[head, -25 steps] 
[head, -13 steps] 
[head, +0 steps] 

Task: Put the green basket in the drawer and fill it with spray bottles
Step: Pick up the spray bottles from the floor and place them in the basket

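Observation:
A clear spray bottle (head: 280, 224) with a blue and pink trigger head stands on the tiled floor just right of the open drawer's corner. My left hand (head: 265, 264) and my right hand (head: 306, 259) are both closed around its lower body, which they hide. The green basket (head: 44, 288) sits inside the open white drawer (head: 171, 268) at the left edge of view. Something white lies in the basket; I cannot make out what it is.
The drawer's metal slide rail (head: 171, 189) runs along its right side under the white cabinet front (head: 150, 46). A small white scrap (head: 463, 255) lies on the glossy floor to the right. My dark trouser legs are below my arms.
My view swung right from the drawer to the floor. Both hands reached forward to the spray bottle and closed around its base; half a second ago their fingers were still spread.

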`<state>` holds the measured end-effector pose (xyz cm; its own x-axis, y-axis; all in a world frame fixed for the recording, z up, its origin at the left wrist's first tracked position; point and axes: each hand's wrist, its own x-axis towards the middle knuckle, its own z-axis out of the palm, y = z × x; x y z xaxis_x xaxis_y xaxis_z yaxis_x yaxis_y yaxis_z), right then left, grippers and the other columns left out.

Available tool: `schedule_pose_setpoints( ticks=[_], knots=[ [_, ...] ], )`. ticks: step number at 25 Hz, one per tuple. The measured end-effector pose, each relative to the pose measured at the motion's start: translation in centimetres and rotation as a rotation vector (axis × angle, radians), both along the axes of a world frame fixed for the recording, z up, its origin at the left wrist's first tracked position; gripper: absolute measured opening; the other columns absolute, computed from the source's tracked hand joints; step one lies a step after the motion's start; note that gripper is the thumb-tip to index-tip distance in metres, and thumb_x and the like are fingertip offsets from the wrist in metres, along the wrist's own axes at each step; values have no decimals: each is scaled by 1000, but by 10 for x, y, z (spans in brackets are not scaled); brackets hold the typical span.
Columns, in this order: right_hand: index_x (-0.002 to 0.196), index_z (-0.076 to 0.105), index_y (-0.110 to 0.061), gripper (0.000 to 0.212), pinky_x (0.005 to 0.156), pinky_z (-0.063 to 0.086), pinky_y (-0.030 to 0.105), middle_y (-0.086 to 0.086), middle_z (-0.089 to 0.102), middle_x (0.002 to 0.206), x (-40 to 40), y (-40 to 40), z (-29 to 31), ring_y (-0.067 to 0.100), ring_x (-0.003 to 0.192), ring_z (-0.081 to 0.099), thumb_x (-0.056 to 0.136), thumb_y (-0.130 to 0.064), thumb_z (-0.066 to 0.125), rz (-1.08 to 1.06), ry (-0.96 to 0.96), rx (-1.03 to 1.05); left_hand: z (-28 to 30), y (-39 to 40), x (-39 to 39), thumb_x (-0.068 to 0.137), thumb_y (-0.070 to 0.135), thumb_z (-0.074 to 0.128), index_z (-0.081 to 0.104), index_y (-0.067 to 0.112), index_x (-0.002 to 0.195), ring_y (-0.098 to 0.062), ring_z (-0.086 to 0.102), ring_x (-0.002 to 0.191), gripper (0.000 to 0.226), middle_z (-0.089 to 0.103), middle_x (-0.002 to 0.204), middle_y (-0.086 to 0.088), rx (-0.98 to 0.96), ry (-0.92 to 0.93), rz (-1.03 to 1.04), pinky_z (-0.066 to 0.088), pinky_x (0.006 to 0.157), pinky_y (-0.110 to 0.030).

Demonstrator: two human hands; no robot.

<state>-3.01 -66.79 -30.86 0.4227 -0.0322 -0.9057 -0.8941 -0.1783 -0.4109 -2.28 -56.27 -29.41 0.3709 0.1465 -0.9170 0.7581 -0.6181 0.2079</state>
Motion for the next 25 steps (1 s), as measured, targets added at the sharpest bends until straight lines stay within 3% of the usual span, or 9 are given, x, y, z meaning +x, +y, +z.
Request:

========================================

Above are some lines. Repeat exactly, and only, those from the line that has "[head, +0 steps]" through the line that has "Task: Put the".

**SOLUTION:**
[head, +0 steps] 

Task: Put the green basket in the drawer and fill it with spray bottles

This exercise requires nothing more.